Aim of the exercise -
Please quote exactly the lines below from the line containing "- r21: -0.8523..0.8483" to the line containing "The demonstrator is", both lines included, and nothing else.

Data excerpt -
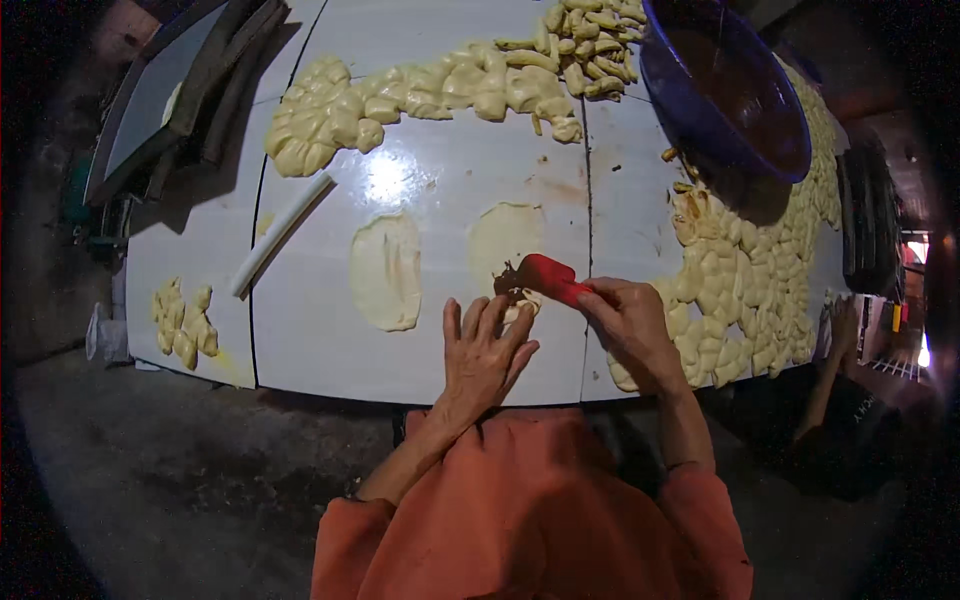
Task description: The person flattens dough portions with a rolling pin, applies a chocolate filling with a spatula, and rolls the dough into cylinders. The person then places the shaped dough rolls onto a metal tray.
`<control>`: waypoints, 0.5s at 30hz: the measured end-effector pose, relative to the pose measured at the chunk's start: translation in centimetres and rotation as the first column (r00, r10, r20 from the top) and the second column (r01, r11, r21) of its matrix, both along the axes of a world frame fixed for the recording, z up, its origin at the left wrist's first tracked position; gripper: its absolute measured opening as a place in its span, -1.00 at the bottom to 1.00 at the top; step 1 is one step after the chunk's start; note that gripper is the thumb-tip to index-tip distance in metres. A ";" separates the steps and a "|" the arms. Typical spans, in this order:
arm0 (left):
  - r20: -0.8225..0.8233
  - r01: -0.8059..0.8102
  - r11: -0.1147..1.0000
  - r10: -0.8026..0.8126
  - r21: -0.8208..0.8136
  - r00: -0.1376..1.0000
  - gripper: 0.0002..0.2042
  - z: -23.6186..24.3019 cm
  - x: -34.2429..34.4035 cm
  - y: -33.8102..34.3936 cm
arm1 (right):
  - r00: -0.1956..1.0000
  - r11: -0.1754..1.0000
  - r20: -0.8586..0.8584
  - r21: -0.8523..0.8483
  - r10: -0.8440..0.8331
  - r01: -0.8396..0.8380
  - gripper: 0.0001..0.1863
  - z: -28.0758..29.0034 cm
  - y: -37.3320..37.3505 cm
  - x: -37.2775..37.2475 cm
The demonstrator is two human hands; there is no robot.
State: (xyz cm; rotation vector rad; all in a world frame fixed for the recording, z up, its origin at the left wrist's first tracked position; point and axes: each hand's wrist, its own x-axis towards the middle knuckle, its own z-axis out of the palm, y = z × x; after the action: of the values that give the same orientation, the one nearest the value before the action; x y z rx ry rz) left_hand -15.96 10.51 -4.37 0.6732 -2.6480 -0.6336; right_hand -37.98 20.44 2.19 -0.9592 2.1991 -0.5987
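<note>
My right hand point(627, 318) grips a red spatula point(549, 276). Its blade lies at a dark brown filling point(509, 278) on the lower part of a flattened piece of dough point(506, 230). Close beside it, my left hand point(485, 350) rests with fingers apart, the fingertips at the lower end of that dough. Some pale dough and brown smears show just past the left fingertips; the hand hides part of this. To the left, a second flat oval of dough point(386, 272) lies on the white table point(330, 340) with no filling on it.
A white rolling pin point(283, 234) lies at the left. Dough lumps point(400, 92) line the back, and many shaped pieces point(738, 290) cover the right side. A blue basin point(690, 110) with brown contents stands back right. Trays point(165, 100) lean far left. Another person's arm point(826, 375) shows at right.
</note>
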 end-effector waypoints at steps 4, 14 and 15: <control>0.050 0.044 0.999 -0.044 0.001 0.998 -0.55 0.1 -0.3 -0.1 | 0.799 0.897 0.535 -0.157 -0.275 0.414 -0.65 0.9 0.5 -3.8; 0.048 0.069 0.994 -0.064 -0.089 0.997 -0.62 -0.2 0.2 0.3 | 0.857 0.780 -0.101 -0.479 -0.505 0.403 -0.58 11.9 -2.5 -27.2; 0.026 0.071 0.991 -0.068 -0.112 0.997 -0.64 -0.2 0.0 0.2 | 0.861 0.901 -0.321 -0.322 -0.394 0.292 -0.59 11.9 -2.9 -29.3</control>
State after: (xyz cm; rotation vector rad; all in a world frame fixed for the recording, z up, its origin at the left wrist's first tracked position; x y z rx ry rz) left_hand -15.95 10.74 -4.58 0.5609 -2.7140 -0.4926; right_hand -67.25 17.59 14.14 -0.8674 2.7258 -0.9607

Exercise output -
  - r21: -0.8523..0.8483
  - r10: -0.8440..0.8331
  - r01: -0.8396..0.8380
  - gripper: 0.0001..0.1863
  - z: -28.0758..29.0034 cm
  - y: -37.3320..37.3505 cm
  - x: -37.2775..37.2475 cm
The demonstrator is two human hands; there is no robot.

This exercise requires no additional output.